Я встала, взяла подушку, ковер, наброшенный на эту бесприютную кровать, и отправилась на верхнюю палубу.
— Ну, зря, — Леня ухватил меня за руку. — Давай считать, что у нас тут санаторий. Место, где мы изживаем первобытные страхи.
Когда мы сходили на берег, старый вьетнамский кэп попросил заполнить анкету — как нам понравилась его развалюха с тараканами. Леня на все ответил: «excellent», и только жилищные условия отметил: «good».
После путешествия в Халонг мы опасливо поглядывали на наших новых компаньонов, которые роились и сдвигали кружки с пенящимся пивом местного розлива, оглашая взрывами смеха крошечный зал ожидания.
— Не напоминает тебе Вьетнам? — спросил Леня. — Все так уже говорят одновременно. Скоро купаться начнут прыгать.
Вспомнили, что Рут Литтл родом из Австралии.
— Ладно, если только Рут, — успокоенно сказал Леня. — Один в поле не воин. Наверно, мы, русские, тоже не внушаем им доверия. Прочитали «Братьев Карамазовых» — теперь не знают, чего от нас ждать. Сможем ли мы все ужиться в столь ограниченном пространстве? — Он открыл замусоленный англо-русский словарь, положил ноги на чемодан с Луной и задремал.
Тут наконец прилетел запоздавший самолет.
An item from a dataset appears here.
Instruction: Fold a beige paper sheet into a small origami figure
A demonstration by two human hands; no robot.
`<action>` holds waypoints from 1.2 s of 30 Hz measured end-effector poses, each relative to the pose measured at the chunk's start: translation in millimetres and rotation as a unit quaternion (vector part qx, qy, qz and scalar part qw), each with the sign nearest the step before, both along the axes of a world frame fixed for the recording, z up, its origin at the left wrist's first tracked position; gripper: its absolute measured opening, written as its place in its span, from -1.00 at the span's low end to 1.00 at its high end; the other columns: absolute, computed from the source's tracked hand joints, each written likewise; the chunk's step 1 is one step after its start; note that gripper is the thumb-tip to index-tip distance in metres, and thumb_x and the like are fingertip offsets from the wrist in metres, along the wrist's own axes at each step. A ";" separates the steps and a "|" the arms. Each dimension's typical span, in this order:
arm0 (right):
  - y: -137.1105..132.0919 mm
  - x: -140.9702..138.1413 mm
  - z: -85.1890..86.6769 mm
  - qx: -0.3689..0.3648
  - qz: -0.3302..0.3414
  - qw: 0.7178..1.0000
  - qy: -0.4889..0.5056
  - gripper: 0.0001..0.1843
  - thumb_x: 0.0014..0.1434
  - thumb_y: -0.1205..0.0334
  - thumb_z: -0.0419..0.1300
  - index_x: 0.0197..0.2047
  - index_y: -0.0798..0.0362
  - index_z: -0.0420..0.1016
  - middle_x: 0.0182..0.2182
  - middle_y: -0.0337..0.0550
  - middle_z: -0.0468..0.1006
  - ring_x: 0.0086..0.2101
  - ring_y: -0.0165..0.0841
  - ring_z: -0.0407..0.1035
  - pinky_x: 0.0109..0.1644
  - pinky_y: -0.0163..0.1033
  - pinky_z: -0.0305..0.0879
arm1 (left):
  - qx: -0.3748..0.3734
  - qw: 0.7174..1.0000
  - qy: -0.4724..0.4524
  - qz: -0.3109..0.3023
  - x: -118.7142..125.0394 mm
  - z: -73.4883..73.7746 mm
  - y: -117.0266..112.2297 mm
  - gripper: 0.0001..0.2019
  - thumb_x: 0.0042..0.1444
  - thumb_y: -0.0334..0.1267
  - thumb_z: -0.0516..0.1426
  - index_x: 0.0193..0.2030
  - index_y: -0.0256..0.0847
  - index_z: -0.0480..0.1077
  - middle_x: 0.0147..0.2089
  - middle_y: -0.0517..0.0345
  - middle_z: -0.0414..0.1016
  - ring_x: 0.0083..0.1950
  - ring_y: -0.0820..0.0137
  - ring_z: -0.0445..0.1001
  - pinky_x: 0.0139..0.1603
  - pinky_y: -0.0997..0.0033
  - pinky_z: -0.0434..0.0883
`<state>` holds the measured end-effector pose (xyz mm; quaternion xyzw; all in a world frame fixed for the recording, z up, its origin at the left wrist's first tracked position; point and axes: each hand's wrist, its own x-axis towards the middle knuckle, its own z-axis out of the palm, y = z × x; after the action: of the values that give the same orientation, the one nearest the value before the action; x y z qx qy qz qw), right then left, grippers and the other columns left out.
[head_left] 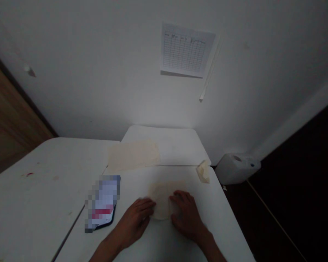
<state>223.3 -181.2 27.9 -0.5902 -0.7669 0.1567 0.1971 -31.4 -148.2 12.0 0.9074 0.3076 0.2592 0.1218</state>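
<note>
A thin beige paper sheet [161, 205], which looks like a napkin, lies on the white table with a crease running down it. At its left edge rest the fingertips of my left hand [136, 220], the fingers stretched out side by side and the thumb lower. My right hand [187, 216] lies over the sheet's right part, fingers bent and spread a little, thumb apart, fingertips by the crease. Neither hand visibly lifts the paper. Some of the sheet is hidden under the right hand. A second, longer beige sheet [133, 156] lies flat farther back, across a table seam.
A phone [105, 200], partly blurred, lies left of my hands on the white table [158, 247]. Crumpled beige paper [203, 171] sits near the right edge. A white plastic container [236, 168] stands beyond it. A printed chart [187, 51] hangs on the wall.
</note>
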 end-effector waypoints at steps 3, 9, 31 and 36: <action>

Мы долго поднимались сквозь непролазный слой облаков — казалось, мы в них совсем увязли. Вторая бессонная ночь. Уже засыпая, я слышала, что принесли бутерброды, правда, их почему-то не дарили, а продавали. Леню давно сон сморил.
Вдруг будто колокольчик звякнул над ухом. Я посмотрела в иллюминатор. В ясной черноте ночи — абсолютно безоблачной — под куполом небесным полыхало изумрудное с лимонным и аметистовым полярное сияние. Корона и развевающиеся протуберанцы, которые разгорались прямо на глазах.
Я крикнула:
— Северное сияние!
Леня с трудом открыл глаза, глянул на игру энергетических токов и волшебных пространств, после чего пробормотал, неумолимо засыпая:
— Да ладно тебе, там, на Груманте, мы это сияние сто раз увидим!